* Exercise:
Spot each line in the data below containing "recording" and copy it.

* Collected material:
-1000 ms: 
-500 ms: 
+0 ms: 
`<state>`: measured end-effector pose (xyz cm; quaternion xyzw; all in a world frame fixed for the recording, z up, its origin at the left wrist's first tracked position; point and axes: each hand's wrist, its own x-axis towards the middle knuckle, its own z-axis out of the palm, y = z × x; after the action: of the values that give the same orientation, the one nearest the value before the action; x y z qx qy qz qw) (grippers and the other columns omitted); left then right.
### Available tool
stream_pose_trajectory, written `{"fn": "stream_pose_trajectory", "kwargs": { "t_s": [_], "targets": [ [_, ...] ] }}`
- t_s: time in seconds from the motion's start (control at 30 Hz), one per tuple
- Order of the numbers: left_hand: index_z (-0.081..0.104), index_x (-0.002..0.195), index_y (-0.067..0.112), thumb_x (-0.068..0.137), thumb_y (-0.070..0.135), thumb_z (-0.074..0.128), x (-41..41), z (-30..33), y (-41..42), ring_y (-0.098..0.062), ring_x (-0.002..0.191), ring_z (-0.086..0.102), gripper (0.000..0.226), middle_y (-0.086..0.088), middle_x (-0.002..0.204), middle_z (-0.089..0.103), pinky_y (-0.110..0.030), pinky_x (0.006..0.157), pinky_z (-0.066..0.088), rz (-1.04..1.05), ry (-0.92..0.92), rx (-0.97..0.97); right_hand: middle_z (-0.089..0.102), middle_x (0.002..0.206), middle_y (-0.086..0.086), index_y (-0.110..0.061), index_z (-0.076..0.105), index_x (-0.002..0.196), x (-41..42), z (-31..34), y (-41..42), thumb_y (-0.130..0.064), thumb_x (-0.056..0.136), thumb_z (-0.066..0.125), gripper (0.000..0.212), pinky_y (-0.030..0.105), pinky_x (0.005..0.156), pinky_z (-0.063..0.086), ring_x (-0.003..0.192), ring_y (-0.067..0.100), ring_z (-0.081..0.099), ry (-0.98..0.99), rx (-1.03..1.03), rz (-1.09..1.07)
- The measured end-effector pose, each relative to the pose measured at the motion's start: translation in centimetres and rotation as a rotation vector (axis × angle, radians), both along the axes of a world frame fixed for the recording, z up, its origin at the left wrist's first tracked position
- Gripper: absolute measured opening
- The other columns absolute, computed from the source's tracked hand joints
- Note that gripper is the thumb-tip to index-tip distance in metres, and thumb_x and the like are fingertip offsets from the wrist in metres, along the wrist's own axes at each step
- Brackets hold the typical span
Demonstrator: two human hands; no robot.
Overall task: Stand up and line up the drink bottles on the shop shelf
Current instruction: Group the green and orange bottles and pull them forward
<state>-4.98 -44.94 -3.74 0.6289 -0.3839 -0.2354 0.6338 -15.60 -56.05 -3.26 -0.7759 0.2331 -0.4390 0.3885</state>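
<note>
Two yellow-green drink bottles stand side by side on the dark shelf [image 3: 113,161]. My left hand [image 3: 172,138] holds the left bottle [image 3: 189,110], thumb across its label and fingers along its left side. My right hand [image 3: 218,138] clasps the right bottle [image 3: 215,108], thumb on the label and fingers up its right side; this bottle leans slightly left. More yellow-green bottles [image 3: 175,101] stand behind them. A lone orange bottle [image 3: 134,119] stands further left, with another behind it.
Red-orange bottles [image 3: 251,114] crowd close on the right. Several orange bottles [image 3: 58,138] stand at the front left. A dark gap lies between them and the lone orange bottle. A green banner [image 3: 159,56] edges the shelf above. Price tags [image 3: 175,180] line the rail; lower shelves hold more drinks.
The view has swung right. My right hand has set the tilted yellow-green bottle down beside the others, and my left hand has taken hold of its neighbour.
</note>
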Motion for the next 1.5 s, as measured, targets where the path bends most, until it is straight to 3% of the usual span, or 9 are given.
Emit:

* Task result:
`<state>`: measured end-effector pose (xyz cm; quaternion xyzw; all in a world frame fixed for the recording, z up, its origin at the left wrist's first tracked position; point and axes: each hand's wrist, its own x-axis towards the middle knuckle, its own z-axis out of the palm, y = z × x; after the action: of the values that give the same orientation, the one nearest the value before the action; x y z qx qy qz qw) (grippers and the other columns omitted); left then right.
- The measured end-effector pose, each relative to the pose measured at the motion's start: translation in centimetres and rotation as a rotation vector (axis × angle, radians), both along the axes of a world frame fixed for the recording, z up, its origin at the left wrist's first tracked position

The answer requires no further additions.